Mabey a cage that can be easily taken apart and put together? And when your driving i'v heard of people putting them in a small plastic basket on the dash (secured of course)


----------



## Adam87 (Feb 10, 2010)

you know i was thinking about that same thing cause i wouldnt want to leave my tegu home if i went on vacation so what i would so is get like a 4-5 foot long tucker toat throw some cypress in there a hide and some clips for a heat lamp and a UVB lamp on each side but of coruse my idea was only for a week or so u could give that a try idk how humminty or heat would be held in idk just try and play around with a few things i like the idea of making a cage that comes apart maybe make a wooden cage that folds down


----------



## Toby_H (Feb 10, 2010)

While in transit, I suggest using a large rubbermaid with plenty of mulch for the Tegu to burry itself...

If you and your Tegu will be held up in a prefurnished apartment, your Tegu will need a proper cage. I suggest bringing it's large home that you said you planned on leaving at home. 4 months is to long to ask a Tegu to live in compromised conditions, unless it is hibernating. 

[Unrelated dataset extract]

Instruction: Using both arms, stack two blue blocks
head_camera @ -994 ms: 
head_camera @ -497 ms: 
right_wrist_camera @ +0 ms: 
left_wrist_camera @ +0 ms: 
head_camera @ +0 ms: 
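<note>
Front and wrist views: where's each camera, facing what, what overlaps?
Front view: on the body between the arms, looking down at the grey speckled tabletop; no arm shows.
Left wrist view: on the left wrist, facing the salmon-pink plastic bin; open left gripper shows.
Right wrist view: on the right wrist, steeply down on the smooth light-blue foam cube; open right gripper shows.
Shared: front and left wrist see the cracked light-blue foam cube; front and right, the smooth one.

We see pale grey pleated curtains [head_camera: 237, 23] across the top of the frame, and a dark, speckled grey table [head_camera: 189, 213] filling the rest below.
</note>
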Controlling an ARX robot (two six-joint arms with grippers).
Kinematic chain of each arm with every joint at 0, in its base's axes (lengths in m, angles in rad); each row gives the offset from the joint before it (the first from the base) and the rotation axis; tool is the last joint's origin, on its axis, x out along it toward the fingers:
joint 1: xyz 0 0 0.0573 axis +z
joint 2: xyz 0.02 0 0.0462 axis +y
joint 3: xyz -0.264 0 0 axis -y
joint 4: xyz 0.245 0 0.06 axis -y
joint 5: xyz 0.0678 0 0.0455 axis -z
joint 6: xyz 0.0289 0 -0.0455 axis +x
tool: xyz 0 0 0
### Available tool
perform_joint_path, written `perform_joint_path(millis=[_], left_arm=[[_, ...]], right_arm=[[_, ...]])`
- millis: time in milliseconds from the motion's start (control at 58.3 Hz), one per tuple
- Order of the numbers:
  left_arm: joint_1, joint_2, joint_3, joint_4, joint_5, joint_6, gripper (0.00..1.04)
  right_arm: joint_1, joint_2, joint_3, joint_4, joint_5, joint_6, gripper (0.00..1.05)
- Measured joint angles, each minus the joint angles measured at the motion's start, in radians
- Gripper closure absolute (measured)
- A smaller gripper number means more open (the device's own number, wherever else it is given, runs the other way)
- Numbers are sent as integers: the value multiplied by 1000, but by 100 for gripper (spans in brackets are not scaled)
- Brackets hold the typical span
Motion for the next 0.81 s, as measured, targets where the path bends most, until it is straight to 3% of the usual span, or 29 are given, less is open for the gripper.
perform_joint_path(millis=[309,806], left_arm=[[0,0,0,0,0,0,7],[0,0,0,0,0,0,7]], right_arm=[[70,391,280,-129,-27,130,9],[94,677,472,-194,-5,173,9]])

Since you plan to bring a trailer, you could put the Tegu cage on the trailer and pack your stuff inside of it. Then keep the Tegu itself in a rubbermaid inside the vehicle with you.


----------



## HorseCaak (Feb 10, 2010)

Thanks for the input. I have considered a take down type of tank. I need to figure out how to build one that is easy to take down and not too heavy. Something me and my fiance (wife by then) will be able to transport ourselves. Hopefully I won't be in any places with multiple flights of stairs. :rofl (This icon is called roll on floor laughing but it looks for like roll on floor crying...) What other ideas to people have?

-BLAIR


----------



## Adam87 (Feb 10, 2010)

just have like a fold down cage where the bottem and top come off but the sides fold and when u pit it back together its like snap ons for the top and bottem almost like a dog crate


----------



## Guest (Aug 31, 2010)

Here are drawing of a two part cage I am planing to build for my tegu this winter. I live alone about an hour from my home town/girl friend, so on the weekends I need to be able to take my pet home for the weekends. I plan to make the frame out of 2"x2" Ash. The walls will all be made out of 1/2" plywood, except for the back which is only 1/4" plywood. I left off the top on this photo to show you the internal frame. I designed this cage so that it will split right down the center, that way I can fit one half in my back seats and the other in my trunk, if need be. The cage is 84"L x 36" Deep x 29" Tall. The height of the cage being 29"s allows for me to take it through the smallest apartment doorways. Good luck, if you have any questions let me know


----------



## Elisa (Sep 16, 2010)

herpocrite27: Did you use Sketchup to create those drawings of the cage? If so I would love a copy of the file. :-D I was thinking of making something similar for my Tegu once I get her next summer. My husband is military so we won't be in Panama City, FL forever. A cage like that would be perfect when we have to move to another base. I would love to get more details about the one you build. :mrgreen:


----------